Rosie frowned. “You don’t pray before you eat?”
Kendra paused, fork halfway to her mouth. She glanced at her parents, both of them working on the grill. “Huh?”
“No,” Rosie said. “I guess you wouldn’t.”
By the grill, her dad muttered a curse, but Mom burst into laughter. Kendra took a bite of potato salad, her teeth scraping on the plastic fork. Rosie took a biscuit.
Mom turned toward the table, shaking her head. “Well...I guess I could always just make them on the stove. It’ll only take a few minutes. C’mon, Ryan. Don’t fuss with that anymore.”
Her dad kept muttering but followed her mom, along with the platter of meat, into the house. This left Kendra sitting alone across the picnic table from Rosie. The old woman stared at her.
“Your daddy sure does love your mama, ain’t?”

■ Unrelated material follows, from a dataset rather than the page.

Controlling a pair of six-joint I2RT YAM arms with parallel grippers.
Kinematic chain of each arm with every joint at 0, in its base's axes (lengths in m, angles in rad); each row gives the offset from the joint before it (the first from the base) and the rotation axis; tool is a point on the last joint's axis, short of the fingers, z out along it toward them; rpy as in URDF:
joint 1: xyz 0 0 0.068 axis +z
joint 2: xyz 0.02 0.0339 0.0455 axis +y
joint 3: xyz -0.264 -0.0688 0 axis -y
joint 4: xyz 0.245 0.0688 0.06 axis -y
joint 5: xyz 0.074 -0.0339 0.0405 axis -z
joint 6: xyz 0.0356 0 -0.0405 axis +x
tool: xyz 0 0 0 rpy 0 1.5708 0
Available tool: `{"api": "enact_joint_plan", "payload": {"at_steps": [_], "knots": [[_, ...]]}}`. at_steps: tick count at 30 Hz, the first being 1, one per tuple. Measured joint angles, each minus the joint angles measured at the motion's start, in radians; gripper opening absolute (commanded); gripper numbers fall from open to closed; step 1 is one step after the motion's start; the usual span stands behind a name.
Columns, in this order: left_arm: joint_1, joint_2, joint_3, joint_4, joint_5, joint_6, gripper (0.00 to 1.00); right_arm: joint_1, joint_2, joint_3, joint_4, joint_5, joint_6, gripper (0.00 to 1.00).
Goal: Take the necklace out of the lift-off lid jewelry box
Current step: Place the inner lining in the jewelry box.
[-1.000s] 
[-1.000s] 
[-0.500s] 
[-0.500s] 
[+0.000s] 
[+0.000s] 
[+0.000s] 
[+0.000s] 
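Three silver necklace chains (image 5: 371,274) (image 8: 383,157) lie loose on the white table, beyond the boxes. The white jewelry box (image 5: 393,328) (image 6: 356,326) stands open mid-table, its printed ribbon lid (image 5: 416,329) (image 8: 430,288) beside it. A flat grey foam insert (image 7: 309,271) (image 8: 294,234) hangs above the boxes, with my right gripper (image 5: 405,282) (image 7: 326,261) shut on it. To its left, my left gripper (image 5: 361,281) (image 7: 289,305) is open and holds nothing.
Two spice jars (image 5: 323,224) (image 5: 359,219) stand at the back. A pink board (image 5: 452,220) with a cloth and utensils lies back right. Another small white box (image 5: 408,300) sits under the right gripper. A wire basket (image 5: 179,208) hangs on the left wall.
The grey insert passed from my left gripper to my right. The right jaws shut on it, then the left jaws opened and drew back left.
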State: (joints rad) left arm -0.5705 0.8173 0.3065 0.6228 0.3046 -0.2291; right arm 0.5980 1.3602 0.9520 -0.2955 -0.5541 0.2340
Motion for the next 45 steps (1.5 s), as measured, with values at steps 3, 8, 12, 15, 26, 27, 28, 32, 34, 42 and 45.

“I guess so.” She didn’t like to think much about her parents’ relationship beyond the fact that it worked better than, say, Sammy’s parents’ did.
“Are you a good child?”
The question surprised her. “Um...”
“Are you a good daughter?” Rosie asked. “You and your brother. You good kids? I already know your brother don’t listen good.”
Kendra frowned. “He’s okay. He’s not that bad.”

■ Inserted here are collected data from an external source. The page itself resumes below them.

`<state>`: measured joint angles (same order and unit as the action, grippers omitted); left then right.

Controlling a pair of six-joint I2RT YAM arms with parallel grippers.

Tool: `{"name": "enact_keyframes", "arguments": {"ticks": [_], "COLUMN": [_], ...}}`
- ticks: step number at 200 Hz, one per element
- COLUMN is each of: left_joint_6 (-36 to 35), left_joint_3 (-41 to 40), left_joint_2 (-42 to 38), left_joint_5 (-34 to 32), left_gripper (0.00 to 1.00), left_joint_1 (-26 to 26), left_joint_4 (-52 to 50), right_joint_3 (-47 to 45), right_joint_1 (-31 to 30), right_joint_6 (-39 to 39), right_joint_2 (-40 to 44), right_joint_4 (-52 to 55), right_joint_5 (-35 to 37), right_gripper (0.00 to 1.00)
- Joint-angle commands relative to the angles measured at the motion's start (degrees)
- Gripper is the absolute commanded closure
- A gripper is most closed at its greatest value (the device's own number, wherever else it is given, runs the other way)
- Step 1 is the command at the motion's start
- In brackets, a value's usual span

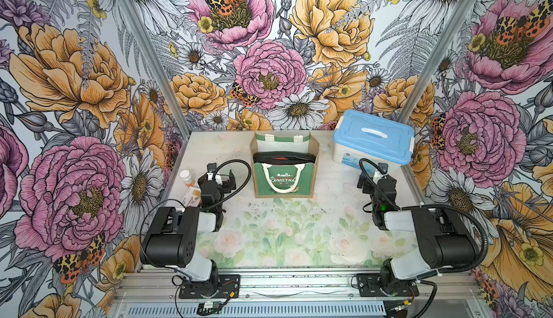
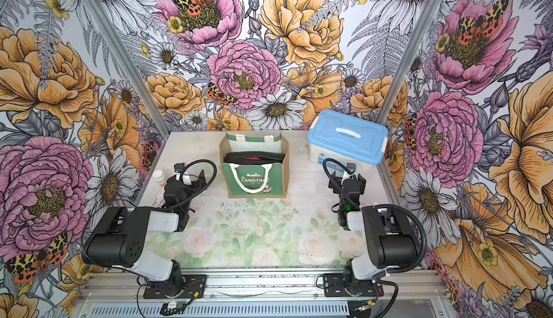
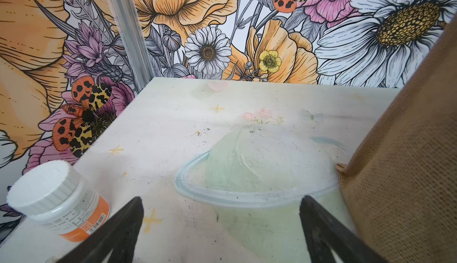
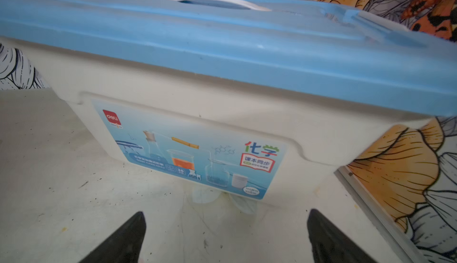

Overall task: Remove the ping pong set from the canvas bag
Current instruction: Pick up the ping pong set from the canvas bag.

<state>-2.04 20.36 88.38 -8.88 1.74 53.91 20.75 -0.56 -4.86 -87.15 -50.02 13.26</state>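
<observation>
the canvas bag [image 1: 284,182] stands upright just above the centre of both top views, on the pale floral table [image 1: 299,241]. its green "christmas" front faces the bottom of the frame, with 1 white rope handle draped over it. the mouth is open, and inside it, close behind the front wall, sits the ping pong set [image 1: 282,158] – a black case with a red sliver showing along its top. nothing touches the case or the bag.

the left gripper [image 1: 225,179] hangs left of the bag, near it but apart. in the left wrist view its 2 black fingers [image 3: 128,219] are spread wide with only bare table between them, and the bag's tan burlap side is just beside 1 finger.

the right gripper [image 4: 226,213] is also spread wide and holds nothing. it points at the labelled side of the blue-lidded plastic box [image 4: 222,88], close to it but not touching. in both top views that box sits in the upper right of the table, well apart from the bag.

at the table's left edge stands a white-capped pill bottle [image 1: 186,177] with an orange label. just below it in the frame lies a small cardboard box [image 1: 191,197], partly hidden under the left arm.
</observation>
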Motion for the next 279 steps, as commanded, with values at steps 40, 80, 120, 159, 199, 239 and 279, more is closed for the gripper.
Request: {"name": "enact_keyframes", "arguments": {"ticks": [40,80,120,159,199,239,279], "left_joint_6": [-0.42,-0.27,-0.33,-0.03,0.23,0.9,3.35], "left_joint_3": [0.8,0.82,-0.29,-2.01,-0.5,5.06,16.27], "left_joint_2": [0.22,0.22,0.13,-0.41,-6.23,-13.31,-13.06], "left_joint_5": [2.91,3.34,4.52,6.17,6.91,7.7,10.38], "left_gripper": [0.01,0.01,0.01,0.01,0.01,0.01,0.02], "left_joint_1": [-0.5,-0.73,-1.03,-1.74,-1.91,-2.51,-4.82], "left_joint_4": [0.32,0.32,2.34,5.68,-2.59,-17.4,-35.63], "right_joint_3": [0.54,-0.1,-0.57,-1.24,0.36,10.4,32.46], "right_joint_1": [-0.14,-0.1,-0.09,-0.23,-0.32,-0.76,-1.5], "right_joint_6": [0.29,0.41,0.61,0.7,0.64,-4.51,-22.76], "right_joint_2": [-0.1,0.14,0.32,1.9,7.06,11.44,8.32], "right_joint_4": [-1.64,-2.67,-3.52,-3.42,3.95,24.84,60.94], "right_joint_5": [-1.24,-1.64,-2.0,-2.12,-1.58,7.24,19.86], "right_gripper": [0.0,0.0,0.01,0.01,0.0,0.01,0.0]}}
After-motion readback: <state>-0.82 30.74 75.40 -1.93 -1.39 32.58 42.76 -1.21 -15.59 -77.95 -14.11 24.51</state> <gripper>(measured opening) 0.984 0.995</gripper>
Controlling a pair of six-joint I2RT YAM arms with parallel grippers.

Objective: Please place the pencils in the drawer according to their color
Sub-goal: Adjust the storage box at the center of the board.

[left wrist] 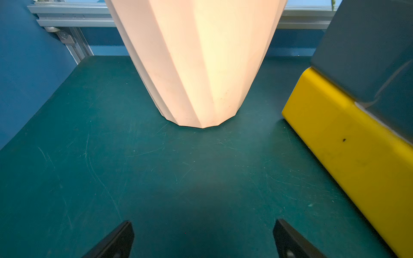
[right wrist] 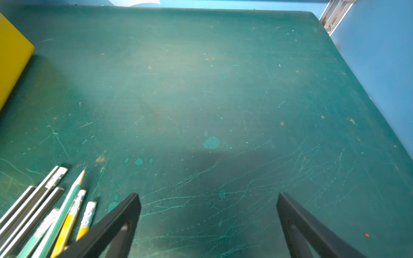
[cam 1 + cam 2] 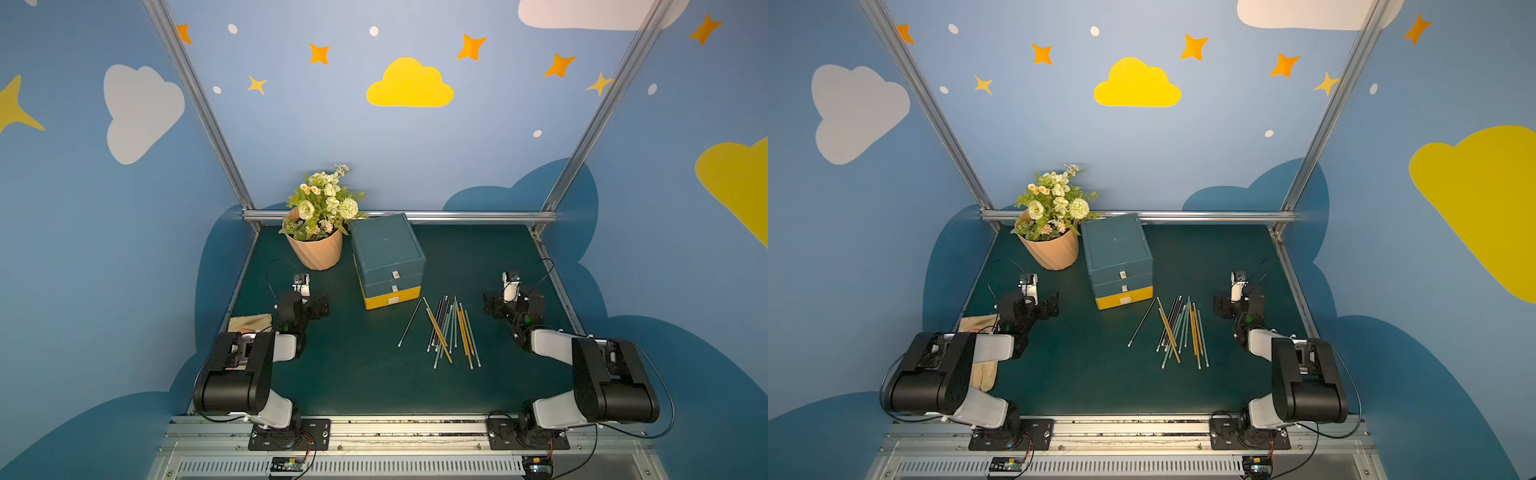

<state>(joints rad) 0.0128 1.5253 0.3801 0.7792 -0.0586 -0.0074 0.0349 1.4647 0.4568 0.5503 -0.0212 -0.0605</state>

“Children should obey their parents, that’s all.” Rosie took another biscuit and bit into it, crumbs gathering at the corners of her mouth. “Children who don’t obey their parents deserve to be punished.”
“I... We obey our parents.”
“How sharper than a serpent’s tooth it is to have a thankless child,” Rosie muttered. “Jesus said that.”

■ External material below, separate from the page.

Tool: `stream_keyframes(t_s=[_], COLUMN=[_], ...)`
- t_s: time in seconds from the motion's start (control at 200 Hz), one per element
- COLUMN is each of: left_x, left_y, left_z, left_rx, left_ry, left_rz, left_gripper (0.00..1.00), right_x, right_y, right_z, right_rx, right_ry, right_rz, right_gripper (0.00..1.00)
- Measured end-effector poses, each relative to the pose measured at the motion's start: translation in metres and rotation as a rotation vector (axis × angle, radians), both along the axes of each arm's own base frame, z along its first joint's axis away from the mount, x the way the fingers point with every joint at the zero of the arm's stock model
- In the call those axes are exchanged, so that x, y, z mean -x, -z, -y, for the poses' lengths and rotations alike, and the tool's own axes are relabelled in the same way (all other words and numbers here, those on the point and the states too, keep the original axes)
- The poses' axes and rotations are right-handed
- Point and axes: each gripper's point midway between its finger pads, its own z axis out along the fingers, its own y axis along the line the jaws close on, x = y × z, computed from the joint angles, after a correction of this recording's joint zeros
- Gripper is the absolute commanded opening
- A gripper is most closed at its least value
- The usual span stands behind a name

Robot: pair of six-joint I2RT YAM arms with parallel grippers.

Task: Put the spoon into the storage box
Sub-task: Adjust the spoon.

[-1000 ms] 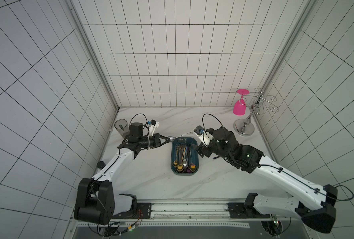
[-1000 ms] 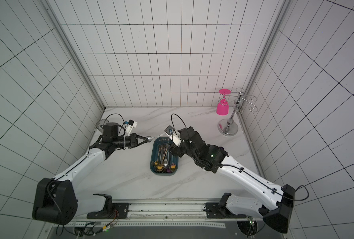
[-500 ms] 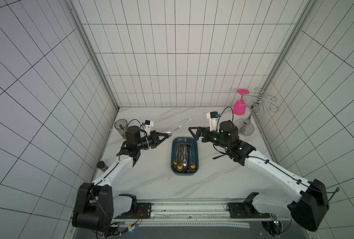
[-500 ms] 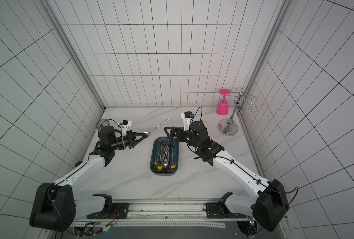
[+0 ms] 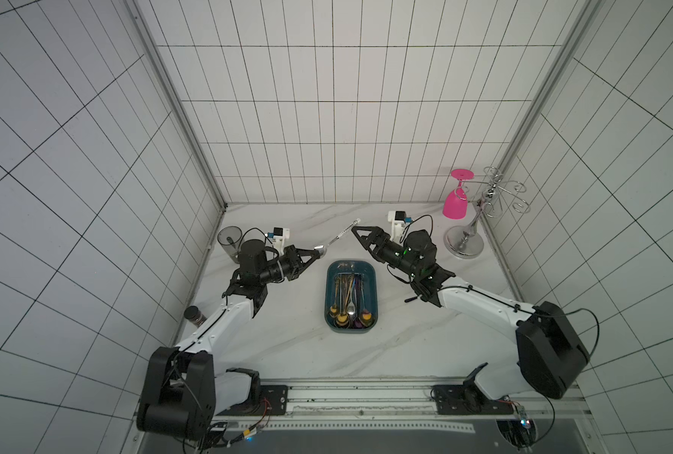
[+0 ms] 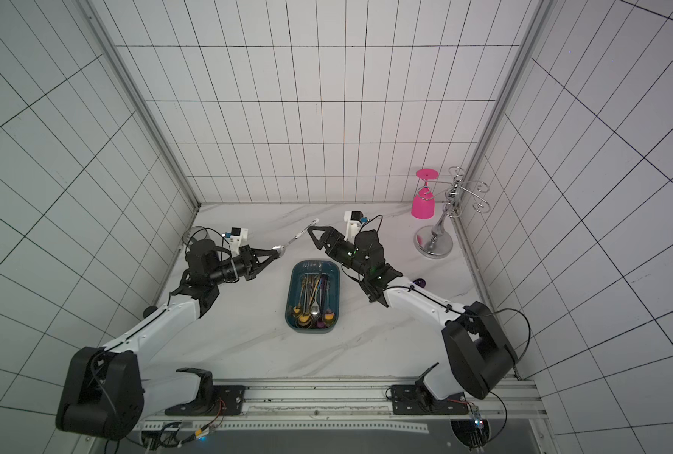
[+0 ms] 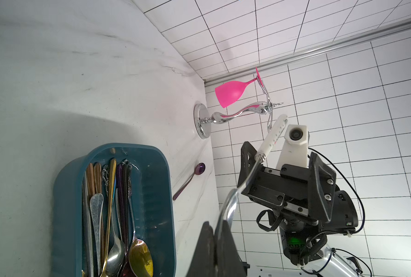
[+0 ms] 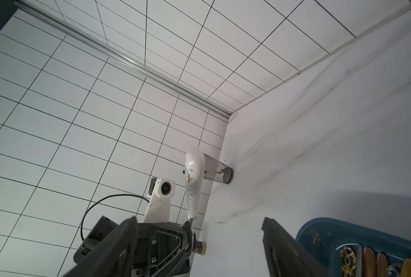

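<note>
A smoky grey translucent cup (image 5: pixel 229 243) stands upright on the white marble table (image 5: pixel 287 353), behind the left gripper (image 5: pixel 319 255) and close to the tiled wall (image 5: pixel 327 118). Well behind the right gripper (image 5: pixel 360 238), a chrome stemware rack (image 5: pixel 463 247) stands, a pink wine glass (image 5: pixel 454 204) hanging upside down from it. A small dark jar (image 5: pixel 192 314) sits far behind the left gripper, at the table's edge

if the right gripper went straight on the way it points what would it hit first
Most likely the white handle of the spoon, held out by the left gripper: the right wrist view shows it ahead, between the open jaws. How near is unclear.
</note>
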Motion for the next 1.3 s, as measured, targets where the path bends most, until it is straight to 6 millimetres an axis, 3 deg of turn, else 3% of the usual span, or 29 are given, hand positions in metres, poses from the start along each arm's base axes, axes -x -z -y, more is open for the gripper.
stream_keyframes(t_s=[0.13,0.46,0.7,0.85,0.874,0.954,0.994,1.139,1.299], left_x=[0.0,-0.001,-0.001,-0.001,-0.001,-0.001,-0.001,-0.003,-0.009], left_y=[-0.001,0.0,-0.001,0.0,0.0,-0.001,-0.002,-0.006,-0.013], left_z=[0.0,-0.001,0.0,-0.001,-0.001,-0.001,-0.002,-0.015,-0.037], left_rx=[0.002,0.002,0.004,0.006,0.006,0.0,-0.003,-0.022,-0.069], left_ry=[-0.001,-0.01,-0.009,-0.013,-0.013,-0.011,-0.013,-0.044,-0.095], left_rz=[0.001,-0.001,0.005,-0.003,-0.003,0.01,0.018,0.052,0.117], left_gripper=[0.0,0.0,0.0,0.0,0.05,0.43,0.54,0.75,0.86], right_x=[-0.013,-0.023,-0.024,-0.025,-0.025,-0.025,-0.026,-0.026,-0.014], right_y=[0.013,0.001,-0.01,-0.006,-0.006,-0.005,-0.003,0.007,0.021], right_z=[-0.008,-0.024,-0.03,-0.03,-0.03,-0.029,-0.028,-0.023,-0.018], right_rx=[-0.018,-0.086,-0.109,-0.1,-0.099,-0.092,-0.084,-0.027,0.074], right_ry=[-0.008,-0.053,-0.078,-0.087,-0.088,-0.091,-0.094,-0.112,-0.187], right_rz=[-0.043,-0.051,-0.036,-0.03,-0.028,-0.027,-0.031,-0.039,-0.038], right_gripper=[0.61,0.48,0.0,0.0,0.0,0.0,0.0,0.0,0.0])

Kendra was 100 percent positive that Shakespeare had said it, but she didn’t argue. “I’m not thankless.”
“Huh.” Rosie snorted and looked around the backyard, then gave Kendra a sly sort of grin. “Most people don’t stay here long, you know? Rent the place for a week or so, get their hiking and hunting in, then leave. Oh, once we had a family that tried it out, but they didn’t last long.”
“Did someone throw rocks at them, too?” Kendra asked sourly.
Rosie scowled. “If you were my daughter, I’d wash your mouth with soap for that sass.”
Kendra didn’t offer an apology, though Rosie was clearly waiting for one.
“I guess your people don’t scare easy,” Rosie said finally. “But you’ll be heading back to the city soon enough.”
“I don’t think we are leaving,” Kendra said, just to be a jerk. “My dad’s working on a book, and he’s not even close to finishing. And besides, my mom likes it here. A lot. This was her house, you know.”
“She picked it?”
“No,” Kendra said. “This was her house. I mean her actual house, where she grew up.”
Rosie’s hand jerked, knocking against the bowl of potato salad. Kendra was quick enough to keep it from spilling off the table, but Rosie looked as shaken as if she’d dumped it all over herself. She got to her feet, one hand on the table to keep herself steady.
“You shut your lying mouth.”
Kendra settled the bowl carefully and fixed Rosie with a long stare. “I’m not lying.”
“Your mama grew up in this house?”
“That’s what I said.” Kendra wished she hadn’t said anything. Based on the look on Rosie’s face, the old lady was going to have a heart attack, and there was no way Kendra was going to do CPR.
Rosie began to laugh. Spit flew from her mouth as she bent at the waist, guffawing. She pointed at Kendra, but couldn’t manage to speak for a minute or so.
“Oh, wait until he hears this,” Rosie crowed at last. “Won’t he feel stupid, though?”
“Who?” Kendra asked.
But Rosie only shook her head and backed away, face going sober. She slurped at her teeth. “Tell your mama I’m sorry, I can’t stay for dinner.”
“But—” Kendra called after her, but Rosie only gave a backward wave as she left.